A card is drawn from a standard pack. The dealer tells the players that it is a court card (jack, queen, king). what is the probability that it is either a jack or a red card? I've been stuck on this question since yesterday and I just feel like I still don't thoroughly understand this topic and that is why I cannot solve this problem. Could someone please explain clearly the concept of conditional probability to me and give me a hint on how to solve this question. I've tried tons of methods but still, I cannot get 2/3 which is the correct answer

Thank you so much for your help

Answer 1

We are told the card is a "court card" (commonly called a "face card" in the west). This allows us to effectively pretend that we are working with a much smaller deck, one that has only the twelve court cards in it and no other cards.

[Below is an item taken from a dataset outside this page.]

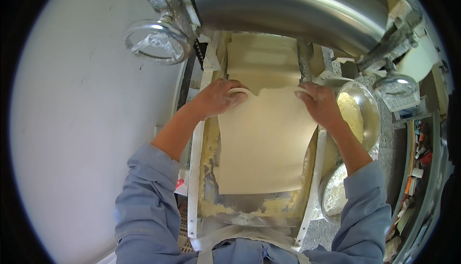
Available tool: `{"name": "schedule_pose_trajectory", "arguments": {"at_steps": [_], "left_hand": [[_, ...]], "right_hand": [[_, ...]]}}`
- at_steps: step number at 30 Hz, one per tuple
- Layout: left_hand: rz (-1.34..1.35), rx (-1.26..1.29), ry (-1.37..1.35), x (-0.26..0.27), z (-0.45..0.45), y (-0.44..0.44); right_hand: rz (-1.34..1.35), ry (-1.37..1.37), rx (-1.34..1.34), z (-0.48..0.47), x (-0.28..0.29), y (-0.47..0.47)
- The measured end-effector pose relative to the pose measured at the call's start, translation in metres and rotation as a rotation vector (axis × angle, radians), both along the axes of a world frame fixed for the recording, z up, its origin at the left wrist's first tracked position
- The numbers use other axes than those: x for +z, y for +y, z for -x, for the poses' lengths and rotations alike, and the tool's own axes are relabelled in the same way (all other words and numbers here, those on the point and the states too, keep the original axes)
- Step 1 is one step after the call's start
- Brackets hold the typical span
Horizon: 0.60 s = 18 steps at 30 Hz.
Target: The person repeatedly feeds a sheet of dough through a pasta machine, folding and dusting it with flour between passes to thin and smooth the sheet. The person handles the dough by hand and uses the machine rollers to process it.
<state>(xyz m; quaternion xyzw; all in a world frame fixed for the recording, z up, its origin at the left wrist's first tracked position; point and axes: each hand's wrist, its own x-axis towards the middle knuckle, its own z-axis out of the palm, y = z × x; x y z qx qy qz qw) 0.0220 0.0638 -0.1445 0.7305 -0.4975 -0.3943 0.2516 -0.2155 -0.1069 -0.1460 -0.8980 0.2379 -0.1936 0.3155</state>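
Note:
A pale sheet of dough (266, 141) spreads over a floury metal chute (248, 202) in front of me. My left hand (223, 98) pinches its far left corner, where the edge curls up between thumb and fingers. At the far right corner, my right hand (318, 102) grips the same sheet. The far edge dips in a notch between my hands, while the near edge hangs flat above the chute. Beyond my hands, more dough (263, 56) lies in layers below the large steel drum (288, 8) of a dough sheeter.
Handwheels (158, 42) (396, 85) flank the drum on both sides. Right of the chute stand a steel bowl of yellow flour (371, 120) and a bowl of white flour (335, 195). A cluttered shelf (414, 172) runs along the far right. A white wall (90, 120) rises at left.

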Motion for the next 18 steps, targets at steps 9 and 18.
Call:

What is the probability that it is a jack?

$\frac{1}{3}$

What is the probability that it is red?

$\frac{1}{2}$

Now, remember your inclusion-exclusion principle... $Pr(A\cup B) = Pr(A)+Pr(B)-Pr(A\cap B)$

What information are we still missing? Plugging in everything, what do we get as a final result?

We still needed to find the probability that it is a red jack., that would be $\frac{1}{6}$ and so plugging everything in we get the probability it is red or a jack would be $\frac{1}{3}+\frac{1}{2}-\frac{1}{6} = \frac{2}{3}$